Dusk lost the grip on his knife and was now swearing loudly about the wolves’ mom. Vinyl attempted to decapitate the wolf she was facing. The strike failed to cut all the way through and the unicorn struggled to pull out the blade. Thunderlane too couldn’t pull out his bat from the vines growing on the wolf. Dusk was finally flung off all. Worst of all the two paralyzed wolves got back on their paws.

*BANG* As Dusk shot the wolf his stomach felt empty for some reason. All of the wolves glared at him with gleaming red eyes. “I think I did a stupid.” He nervously said. The four wolves rushed him. Dusk was once more screaming but now in a hysterical fashion.

Vinyl collapsed in exhaustion and Thunderlane tried to pry the predators off Dusk. Derpy’s eyes wandered in opposite directions. She slapped herself to get her eyes back into focus. She rubbed her forehead as she tried to figure out what to do. “Derpy! Just bucking do something!” Thunderlane yelled desperately.

“Don’t you have any other maneuvers!?” Derpy yelled back. “Something with a little more power.”

“Well I do but I’d hit the newbie too! Not to mention I can’t pull off any more if this one fails.”

“He can take it!” Derpy insisted. She flew into one of the trees. Fearing whatever Thunderlane was going to do.

Thunderlane shook his head and shot up. After reaching a certain height he flipped and flew straight down. His body sparked all over as he gained momentum. Dusk could have sworn he heard plane noises. Then Thunderlane exploded again.

The explosion shattered the wolves into dozens of pieces. The soot covered Dusk was lying down in the middle of a crater. Covered in various bite marks and embedded shards of wood. Thunderlane was flying in circles as he slowly decended. This time however he had a few burns.

Dusk slowly got to his hooves and so did Thunderlane.

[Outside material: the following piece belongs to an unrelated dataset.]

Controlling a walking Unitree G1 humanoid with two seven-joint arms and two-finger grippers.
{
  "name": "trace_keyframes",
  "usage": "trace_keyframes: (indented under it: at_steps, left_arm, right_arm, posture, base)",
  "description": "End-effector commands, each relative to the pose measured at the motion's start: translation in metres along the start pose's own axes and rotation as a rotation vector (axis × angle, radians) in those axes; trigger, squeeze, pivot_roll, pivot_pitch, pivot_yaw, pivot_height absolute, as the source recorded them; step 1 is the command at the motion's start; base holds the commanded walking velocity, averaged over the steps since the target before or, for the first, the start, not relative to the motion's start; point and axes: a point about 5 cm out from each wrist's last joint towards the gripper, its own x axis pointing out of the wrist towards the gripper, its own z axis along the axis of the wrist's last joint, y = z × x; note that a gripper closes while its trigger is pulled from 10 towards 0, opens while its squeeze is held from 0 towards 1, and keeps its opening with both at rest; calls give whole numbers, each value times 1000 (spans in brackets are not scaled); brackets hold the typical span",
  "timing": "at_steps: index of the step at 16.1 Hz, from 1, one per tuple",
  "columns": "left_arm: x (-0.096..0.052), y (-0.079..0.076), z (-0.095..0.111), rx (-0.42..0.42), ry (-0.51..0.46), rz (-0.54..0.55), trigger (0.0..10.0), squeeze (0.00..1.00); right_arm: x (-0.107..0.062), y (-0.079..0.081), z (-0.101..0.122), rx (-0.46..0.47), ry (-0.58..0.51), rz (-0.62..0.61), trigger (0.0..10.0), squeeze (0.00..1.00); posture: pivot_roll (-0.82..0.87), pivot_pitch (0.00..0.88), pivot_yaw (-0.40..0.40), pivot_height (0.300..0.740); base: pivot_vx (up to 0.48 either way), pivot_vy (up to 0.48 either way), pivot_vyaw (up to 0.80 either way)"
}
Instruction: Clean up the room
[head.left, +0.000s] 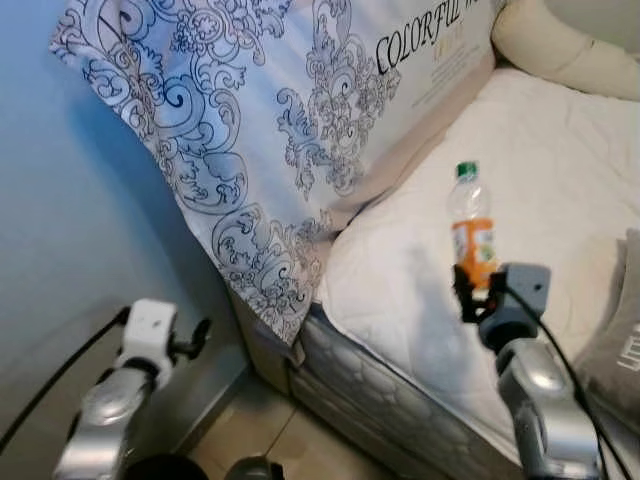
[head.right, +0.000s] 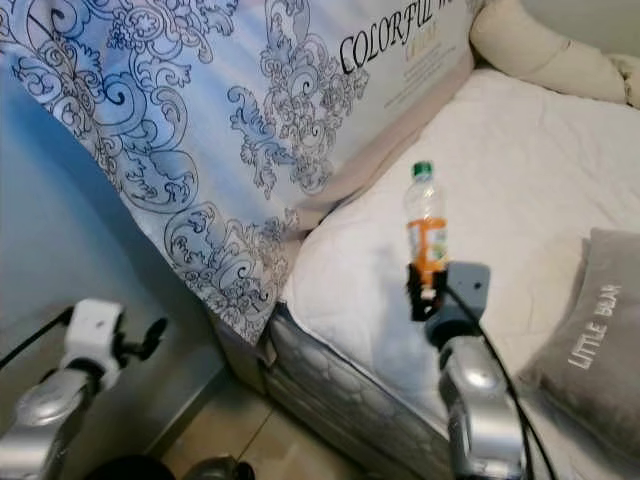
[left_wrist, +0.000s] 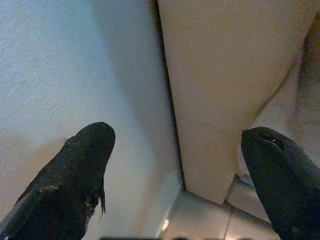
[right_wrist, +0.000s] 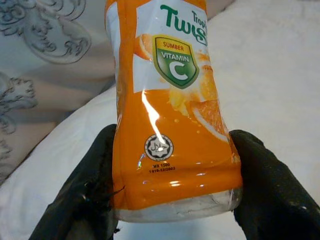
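The orange bottle (right_wrist: 170, 110) is held upright near its base by the right hand (head.left: 478, 290) above the bed (head.left: 560, 200), while the left hand (left_wrist: 175, 175) is kept wide open beside the wall (left_wrist: 60, 75).

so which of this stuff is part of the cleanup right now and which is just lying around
Part of the job:
- orange juice bottle, upright, gripped near its base
- right gripper, fingers closed on the bottle
- left gripper, open, idle near the wall

Just lying about:
- patterned cover draped at the bed's edge
- grey cushion on the mattress
- cream pillow at the far end
- white mattress
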Motion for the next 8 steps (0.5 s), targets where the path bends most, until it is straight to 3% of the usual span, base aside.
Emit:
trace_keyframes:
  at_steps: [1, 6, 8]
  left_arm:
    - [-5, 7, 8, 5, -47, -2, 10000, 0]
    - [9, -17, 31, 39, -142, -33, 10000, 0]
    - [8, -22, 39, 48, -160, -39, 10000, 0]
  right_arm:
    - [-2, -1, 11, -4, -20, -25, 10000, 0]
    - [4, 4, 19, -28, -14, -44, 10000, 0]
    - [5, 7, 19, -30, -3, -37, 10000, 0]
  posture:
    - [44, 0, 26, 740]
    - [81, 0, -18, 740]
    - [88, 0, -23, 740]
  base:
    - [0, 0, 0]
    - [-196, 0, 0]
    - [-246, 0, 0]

Derpy poked her head out and looked around. “Well I didn’t think you knew the Japonese Burst Dive. I’d give you a 7.6 but still quite impressive” She said with a hint of surprise. She spied one of the wolf heads rattling. “Sompony axe it.”

Dusk summoned a sledgehammer. Holding it in his mouth he smashed the wolf head into splinters. “Wood you stay down?” Thunderlane joked. Dusk glared at Thunderlane and spat out his weapon. “Also how is this buck still standing?”

Dusk took calming breaths for a few minutes before calming down. “Because I ate breakfast. Hah, take that Derpy! You would have exploded.” Dusk grinned but it was bit forced. He seemed to be shaken by current events. He winced as he limped forwards. “I need healing!”

Derpy shook her head and flew over to Dusk. “Thunderlane check on Vinyl.” She asked. Thunderlane nodded and trotted over to Vinyl. Derpy used a cheap bottle of alcohol to disinfect Dusk’s wounds. She then took her time pulling out wood pieces out of Dusk. Thankfully his wounds were shallow. She then pulled out a bottle with a pink fluid and told Dusk to drink it.

“Why does it taste like blueberries? Also I feel way better.” Dusk laughed as his wounds healed. He stared in amazement as his wounds rapidly healed. He gave his formerly crippled arm a few experimental flexes. “Magic~.” He singsonged.

“A potion that stimulates a pony’s natural healing ability. The guild supplies a few to members of eligible rank” Derpy explained. “Also it shouldn’t work that fast.” Derpy frowned as she went through her notes again.

Dusk walked over to check on how Vinyl was doing. The unicorn just overexerted herself and was now on her hooves. She was still a bit wobbly though. “You want a ride Mistress?” Dusk offered. Vinyl rolled her eyes and tried to walk. Thunderlane caught her as she fell and deposited her on Dusk’s back. “Just think of this as a taxi.” Thunderlane laughed as Vinyl mouthed ‘I hate all of you”.

“Ughh… So how you’re holding up?”

“Great actually. That potion fixed me up good. You don’t look that good though.” Dusk pointed out.

“Well my magic is low. I’d have to walk home.” Thunderlane groaned as he flapped his wings.

Catching Dusk’s confused look Derpy explained again. “Pegasi need magic to fly. Those maneuvers used a lot of magic. Both to use various elemental effects and to protect himself.” Looking Thunderlane over, she then added. “I’ll place the wards. I’ll rush back if there are more hostiles.”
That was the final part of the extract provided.